**Problem description**
Report all lines in the records that hold the string "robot".

Dataset items
++++++++

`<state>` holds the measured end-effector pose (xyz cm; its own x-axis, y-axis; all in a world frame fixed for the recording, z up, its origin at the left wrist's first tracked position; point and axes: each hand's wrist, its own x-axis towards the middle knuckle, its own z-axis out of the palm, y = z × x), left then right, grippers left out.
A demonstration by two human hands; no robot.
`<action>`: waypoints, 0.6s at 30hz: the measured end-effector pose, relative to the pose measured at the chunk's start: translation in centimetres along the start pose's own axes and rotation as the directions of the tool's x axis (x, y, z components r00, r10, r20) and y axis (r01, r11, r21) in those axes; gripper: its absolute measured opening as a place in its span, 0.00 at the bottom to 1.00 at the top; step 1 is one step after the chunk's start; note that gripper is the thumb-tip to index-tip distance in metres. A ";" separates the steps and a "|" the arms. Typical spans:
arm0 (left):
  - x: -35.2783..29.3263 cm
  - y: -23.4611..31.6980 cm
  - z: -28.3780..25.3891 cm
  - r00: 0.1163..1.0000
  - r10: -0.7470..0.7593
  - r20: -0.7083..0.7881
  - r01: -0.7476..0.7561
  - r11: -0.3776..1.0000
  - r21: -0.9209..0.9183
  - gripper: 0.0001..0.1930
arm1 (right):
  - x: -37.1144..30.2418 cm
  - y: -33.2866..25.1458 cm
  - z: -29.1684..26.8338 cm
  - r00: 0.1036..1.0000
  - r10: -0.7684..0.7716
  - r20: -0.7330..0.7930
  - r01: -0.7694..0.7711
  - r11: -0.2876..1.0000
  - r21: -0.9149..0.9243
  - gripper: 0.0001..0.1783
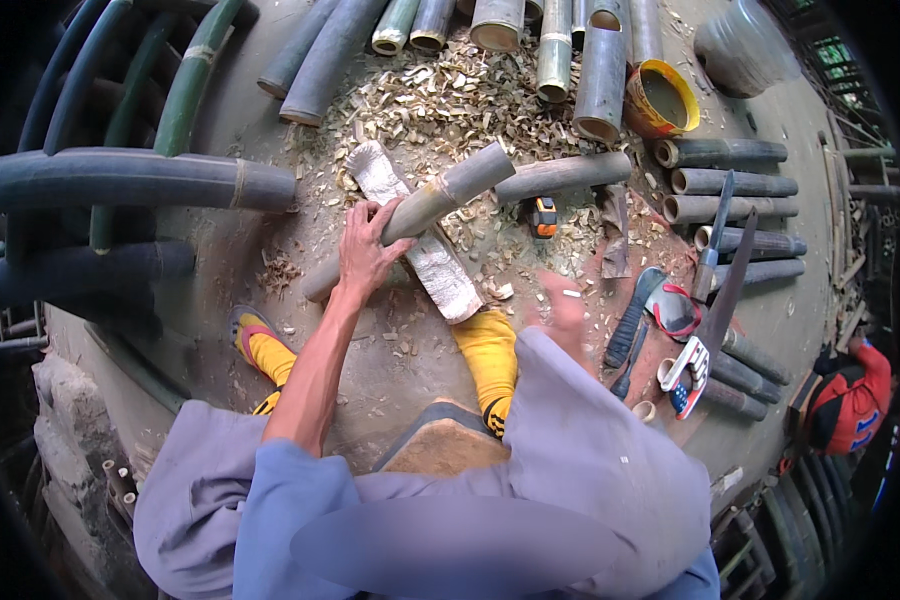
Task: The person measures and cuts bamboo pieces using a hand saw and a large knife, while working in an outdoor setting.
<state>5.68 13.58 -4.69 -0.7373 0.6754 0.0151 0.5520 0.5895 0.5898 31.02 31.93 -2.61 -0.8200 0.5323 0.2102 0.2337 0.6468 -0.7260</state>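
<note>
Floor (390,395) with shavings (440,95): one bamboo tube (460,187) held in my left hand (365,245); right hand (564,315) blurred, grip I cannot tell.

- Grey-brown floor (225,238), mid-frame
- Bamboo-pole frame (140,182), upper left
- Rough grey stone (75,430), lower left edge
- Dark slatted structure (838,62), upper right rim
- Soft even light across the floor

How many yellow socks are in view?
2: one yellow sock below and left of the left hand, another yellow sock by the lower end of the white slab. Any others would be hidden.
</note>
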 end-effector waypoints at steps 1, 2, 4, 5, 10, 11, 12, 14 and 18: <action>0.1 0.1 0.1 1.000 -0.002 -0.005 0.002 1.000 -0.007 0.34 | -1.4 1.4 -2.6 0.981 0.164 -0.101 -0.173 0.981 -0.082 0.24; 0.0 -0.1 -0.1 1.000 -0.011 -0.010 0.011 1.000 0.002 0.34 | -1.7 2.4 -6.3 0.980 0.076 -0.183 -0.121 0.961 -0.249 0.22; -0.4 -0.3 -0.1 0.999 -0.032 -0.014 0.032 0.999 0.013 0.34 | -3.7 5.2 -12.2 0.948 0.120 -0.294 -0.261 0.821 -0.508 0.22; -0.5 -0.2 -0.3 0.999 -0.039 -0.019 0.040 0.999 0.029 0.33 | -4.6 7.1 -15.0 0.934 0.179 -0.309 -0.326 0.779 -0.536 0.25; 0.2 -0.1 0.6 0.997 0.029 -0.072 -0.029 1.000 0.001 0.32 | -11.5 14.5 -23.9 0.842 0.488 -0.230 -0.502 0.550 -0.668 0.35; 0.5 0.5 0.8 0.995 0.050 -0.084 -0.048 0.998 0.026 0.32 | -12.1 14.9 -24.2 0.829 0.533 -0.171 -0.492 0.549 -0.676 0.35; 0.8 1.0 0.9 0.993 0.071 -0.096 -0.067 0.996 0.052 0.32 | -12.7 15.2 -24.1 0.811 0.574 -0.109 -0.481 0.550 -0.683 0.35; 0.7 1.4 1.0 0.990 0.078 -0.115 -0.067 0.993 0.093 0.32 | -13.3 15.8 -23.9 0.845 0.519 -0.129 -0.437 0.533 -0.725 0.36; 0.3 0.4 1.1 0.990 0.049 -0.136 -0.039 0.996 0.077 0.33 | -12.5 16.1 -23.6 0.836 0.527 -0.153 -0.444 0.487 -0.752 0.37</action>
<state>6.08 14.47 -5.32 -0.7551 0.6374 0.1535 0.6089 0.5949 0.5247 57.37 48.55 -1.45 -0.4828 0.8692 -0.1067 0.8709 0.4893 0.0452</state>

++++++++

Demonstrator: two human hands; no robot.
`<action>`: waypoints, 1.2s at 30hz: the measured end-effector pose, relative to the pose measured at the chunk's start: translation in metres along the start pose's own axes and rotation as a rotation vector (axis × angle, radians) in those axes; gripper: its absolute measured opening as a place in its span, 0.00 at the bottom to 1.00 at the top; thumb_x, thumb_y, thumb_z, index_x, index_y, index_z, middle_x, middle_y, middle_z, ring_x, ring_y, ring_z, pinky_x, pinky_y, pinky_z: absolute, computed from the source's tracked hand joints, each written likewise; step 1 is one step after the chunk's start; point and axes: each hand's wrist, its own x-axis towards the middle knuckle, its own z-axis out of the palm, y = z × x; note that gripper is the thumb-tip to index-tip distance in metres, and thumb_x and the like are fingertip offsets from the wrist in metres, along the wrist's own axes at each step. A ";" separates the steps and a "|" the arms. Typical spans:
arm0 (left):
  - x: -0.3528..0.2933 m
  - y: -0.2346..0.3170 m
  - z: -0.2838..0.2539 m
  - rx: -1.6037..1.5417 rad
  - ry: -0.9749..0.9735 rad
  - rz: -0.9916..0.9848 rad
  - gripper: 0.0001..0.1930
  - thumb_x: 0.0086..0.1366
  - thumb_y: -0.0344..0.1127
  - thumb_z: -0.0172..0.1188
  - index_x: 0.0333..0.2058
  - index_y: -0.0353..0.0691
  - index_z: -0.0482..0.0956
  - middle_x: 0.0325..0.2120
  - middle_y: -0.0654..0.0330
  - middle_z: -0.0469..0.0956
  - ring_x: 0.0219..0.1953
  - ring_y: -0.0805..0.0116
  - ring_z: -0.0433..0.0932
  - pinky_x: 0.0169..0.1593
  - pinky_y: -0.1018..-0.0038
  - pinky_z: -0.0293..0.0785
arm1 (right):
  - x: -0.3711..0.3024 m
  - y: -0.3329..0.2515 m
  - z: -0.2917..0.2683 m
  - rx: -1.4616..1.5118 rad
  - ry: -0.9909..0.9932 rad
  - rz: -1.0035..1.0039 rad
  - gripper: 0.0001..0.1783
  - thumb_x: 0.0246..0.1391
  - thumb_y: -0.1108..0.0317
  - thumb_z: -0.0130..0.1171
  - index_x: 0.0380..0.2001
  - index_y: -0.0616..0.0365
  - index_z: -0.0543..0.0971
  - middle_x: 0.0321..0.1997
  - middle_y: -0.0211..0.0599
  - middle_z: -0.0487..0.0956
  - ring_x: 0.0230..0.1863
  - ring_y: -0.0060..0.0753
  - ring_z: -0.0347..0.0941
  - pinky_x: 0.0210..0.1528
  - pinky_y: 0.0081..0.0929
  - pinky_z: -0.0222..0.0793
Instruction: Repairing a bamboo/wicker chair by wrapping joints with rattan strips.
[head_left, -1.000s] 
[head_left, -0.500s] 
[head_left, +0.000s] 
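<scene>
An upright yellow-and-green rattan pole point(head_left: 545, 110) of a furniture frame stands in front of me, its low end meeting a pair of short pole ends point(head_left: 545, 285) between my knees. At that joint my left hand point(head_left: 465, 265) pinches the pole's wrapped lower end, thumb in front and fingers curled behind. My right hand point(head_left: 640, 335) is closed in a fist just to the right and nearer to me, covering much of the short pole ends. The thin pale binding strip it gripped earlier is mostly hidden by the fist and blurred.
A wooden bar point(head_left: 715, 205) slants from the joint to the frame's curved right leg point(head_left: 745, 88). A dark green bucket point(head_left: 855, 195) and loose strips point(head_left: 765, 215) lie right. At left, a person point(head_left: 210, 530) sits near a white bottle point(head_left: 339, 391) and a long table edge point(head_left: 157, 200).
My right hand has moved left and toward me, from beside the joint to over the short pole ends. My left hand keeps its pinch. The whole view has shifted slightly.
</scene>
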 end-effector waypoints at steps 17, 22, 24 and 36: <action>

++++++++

**Expected answer**
A demonstration by two human hands; no robot.
Demonstrator: two human hands; no robot.

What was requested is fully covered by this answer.